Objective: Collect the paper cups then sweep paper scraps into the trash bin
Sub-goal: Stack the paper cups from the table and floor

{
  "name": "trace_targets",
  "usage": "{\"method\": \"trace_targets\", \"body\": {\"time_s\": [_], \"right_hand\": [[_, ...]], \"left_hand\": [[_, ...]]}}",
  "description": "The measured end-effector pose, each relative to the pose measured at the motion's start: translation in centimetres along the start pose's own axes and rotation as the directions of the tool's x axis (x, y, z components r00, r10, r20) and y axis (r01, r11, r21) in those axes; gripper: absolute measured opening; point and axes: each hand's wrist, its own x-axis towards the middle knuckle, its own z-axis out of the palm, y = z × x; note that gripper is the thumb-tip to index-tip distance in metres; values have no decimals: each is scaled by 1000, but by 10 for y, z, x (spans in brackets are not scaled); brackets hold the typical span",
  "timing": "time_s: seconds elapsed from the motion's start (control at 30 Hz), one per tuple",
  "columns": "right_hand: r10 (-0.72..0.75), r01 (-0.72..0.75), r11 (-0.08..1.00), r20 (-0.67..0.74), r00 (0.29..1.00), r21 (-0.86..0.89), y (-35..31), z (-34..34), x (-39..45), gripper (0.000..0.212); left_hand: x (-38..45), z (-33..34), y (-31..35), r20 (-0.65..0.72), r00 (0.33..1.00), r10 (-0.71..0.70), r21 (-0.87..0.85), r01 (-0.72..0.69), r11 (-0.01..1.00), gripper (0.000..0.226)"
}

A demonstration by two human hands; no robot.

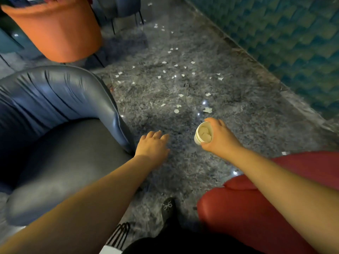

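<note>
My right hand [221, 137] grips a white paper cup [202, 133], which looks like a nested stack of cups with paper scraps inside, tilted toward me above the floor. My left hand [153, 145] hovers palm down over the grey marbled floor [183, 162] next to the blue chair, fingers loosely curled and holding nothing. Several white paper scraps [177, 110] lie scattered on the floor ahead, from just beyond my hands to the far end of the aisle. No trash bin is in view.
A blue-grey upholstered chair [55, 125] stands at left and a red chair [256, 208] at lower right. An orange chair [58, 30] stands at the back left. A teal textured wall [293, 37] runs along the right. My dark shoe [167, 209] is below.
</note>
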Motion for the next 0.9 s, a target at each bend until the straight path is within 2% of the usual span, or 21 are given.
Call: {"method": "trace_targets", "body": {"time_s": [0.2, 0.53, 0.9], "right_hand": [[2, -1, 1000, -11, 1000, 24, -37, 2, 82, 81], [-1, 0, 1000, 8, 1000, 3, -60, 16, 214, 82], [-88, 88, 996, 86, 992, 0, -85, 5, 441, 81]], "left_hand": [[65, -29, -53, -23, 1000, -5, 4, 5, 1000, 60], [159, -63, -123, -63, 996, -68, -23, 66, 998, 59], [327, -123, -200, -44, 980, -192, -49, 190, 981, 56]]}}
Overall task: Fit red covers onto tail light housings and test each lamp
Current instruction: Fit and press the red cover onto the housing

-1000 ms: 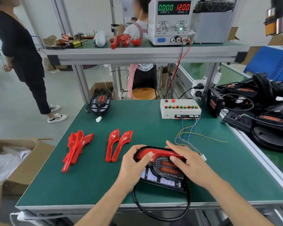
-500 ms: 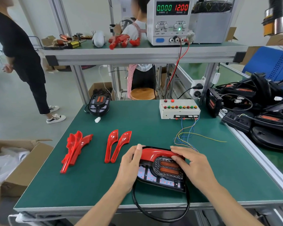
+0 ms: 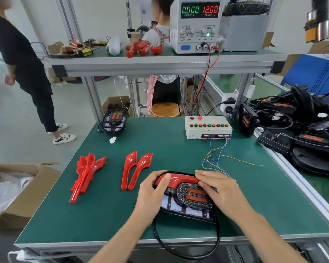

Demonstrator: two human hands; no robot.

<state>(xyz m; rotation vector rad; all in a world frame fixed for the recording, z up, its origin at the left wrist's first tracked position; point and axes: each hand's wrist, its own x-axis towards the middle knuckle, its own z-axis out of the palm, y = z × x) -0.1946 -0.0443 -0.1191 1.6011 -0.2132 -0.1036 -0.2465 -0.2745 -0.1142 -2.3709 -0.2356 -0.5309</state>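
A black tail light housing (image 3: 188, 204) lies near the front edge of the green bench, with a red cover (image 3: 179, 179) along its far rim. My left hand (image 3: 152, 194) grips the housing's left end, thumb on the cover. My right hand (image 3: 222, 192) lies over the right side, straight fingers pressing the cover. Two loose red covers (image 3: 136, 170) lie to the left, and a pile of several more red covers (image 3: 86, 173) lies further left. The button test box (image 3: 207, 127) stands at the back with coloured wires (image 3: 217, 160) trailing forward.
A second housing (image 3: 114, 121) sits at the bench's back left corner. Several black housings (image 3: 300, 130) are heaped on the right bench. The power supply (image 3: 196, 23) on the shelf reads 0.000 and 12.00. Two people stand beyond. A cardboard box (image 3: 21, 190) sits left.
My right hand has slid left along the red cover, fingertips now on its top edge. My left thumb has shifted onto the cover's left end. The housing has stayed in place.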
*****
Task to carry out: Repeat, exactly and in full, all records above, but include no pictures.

Output:
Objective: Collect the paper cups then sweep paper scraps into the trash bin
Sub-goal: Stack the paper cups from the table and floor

{
  "name": "trace_targets",
  "usage": "{\"method\": \"trace_targets\", \"body\": {\"time_s\": [_], \"right_hand\": [[_, ...]], \"left_hand\": [[_, ...]]}}",
  "description": "The measured end-effector pose, each relative to the pose measured at the motion's start: translation in centimetres along the start pose's own axes and rotation as the directions of the tool's x axis (x, y, z components r00, r10, r20) and y axis (r01, r11, r21) in those axes; gripper: absolute measured opening; point and axes: each hand's wrist, its own x-axis towards the middle knuckle, its own z-axis out of the palm, y = z × x; note that gripper is the thumb-tip to index-tip distance in metres; values have no decimals: each is scaled by 1000, but by 10 for y, z, x (spans in brackets are not scaled); brackets hold the typical span",
  "timing": "time_s: seconds elapsed from the motion's start (control at 30 Hz), one per tuple",
  "columns": "right_hand: r10 (-0.72..0.75), r01 (-0.72..0.75), r11 (-0.08..1.00), r20 (-0.67..0.74), r00 (0.29..1.00), r21 (-0.86..0.89), y (-35..31), z (-34..34), x (-39..45), gripper (0.000..0.212); left_hand: x (-38..45), z (-33..34), y (-31..35), r20 (-0.65..0.72), r00 (0.33..1.00), r10 (-0.71..0.70), r21 (-0.87..0.85), r01 (-0.72..0.69), r11 (-0.01..1.00), gripper (0.000..0.226)"
}

A demonstration by two human hands; no robot.


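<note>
My right hand [221, 137] grips a white paper cup [202, 133], which looks like a nested stack of cups with paper scraps inside, tilted toward me above the floor. My left hand [153, 145] hovers palm down over the grey marbled floor [183, 162] next to the blue chair, fingers loosely curled and holding nothing. Several white paper scraps [177, 110] lie scattered on the floor ahead, from just beyond my hands to the far end of the aisle. No trash bin is in view.
A blue-grey upholstered chair [55, 125] stands at left and a red chair [256, 208] at lower right. An orange chair [58, 30] stands at the back left. A teal textured wall [293, 37] runs along the right. My dark shoe [167, 209] is below.
</note>
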Motion for the next 0.9 s, a target at each bend until the straight path is within 2% of the usual span, or 21 are given.
Call: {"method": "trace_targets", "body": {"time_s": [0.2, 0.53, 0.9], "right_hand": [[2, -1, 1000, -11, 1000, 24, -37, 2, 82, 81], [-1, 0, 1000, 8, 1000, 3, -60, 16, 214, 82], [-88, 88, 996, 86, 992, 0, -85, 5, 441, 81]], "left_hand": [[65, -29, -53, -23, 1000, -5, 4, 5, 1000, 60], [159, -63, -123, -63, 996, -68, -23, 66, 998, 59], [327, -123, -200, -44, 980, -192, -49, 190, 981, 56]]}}
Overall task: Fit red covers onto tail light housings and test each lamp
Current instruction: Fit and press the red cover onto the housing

-1000 ms: 
-500 ms: 
+0 ms: 

Demonstrator: two human hands; no robot.

<state>(xyz m; rotation vector rad; all in a world frame fixed for the recording, z up, its origin at the left wrist's first tracked position; point and axes: each hand's wrist, its own x-axis towards the middle knuckle, its own z-axis out of the palm, y = z × x) -0.1946 -0.0443 -0.1191 1.6011 -0.2132 -0.1036 -0.2465 -0.2745 -0.1142 -2.3709 -0.2356 -0.5309</state>
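A black tail light housing (image 3: 188, 204) lies near the front edge of the green bench, with a red cover (image 3: 179, 179) along its far rim. My left hand (image 3: 152, 194) grips the housing's left end, thumb on the cover. My right hand (image 3: 222, 192) lies over the right side, straight fingers pressing the cover. Two loose red covers (image 3: 136, 170) lie to the left, and a pile of several more red covers (image 3: 86, 173) lies further left. The button test box (image 3: 207, 127) stands at the back with coloured wires (image 3: 217, 160) trailing forward.
A second housing (image 3: 114, 121) sits at the bench's back left corner. Several black housings (image 3: 300, 130) are heaped on the right bench. The power supply (image 3: 196, 23) on the shelf reads 0.000 and 12.00. Two people stand beyond. A cardboard box (image 3: 21, 190) sits left.
My right hand has slid left along the red cover, fingertips now on its top edge. My left thumb has shifted onto the cover's left end. The housing has stayed in place.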

This exercise has now been completed.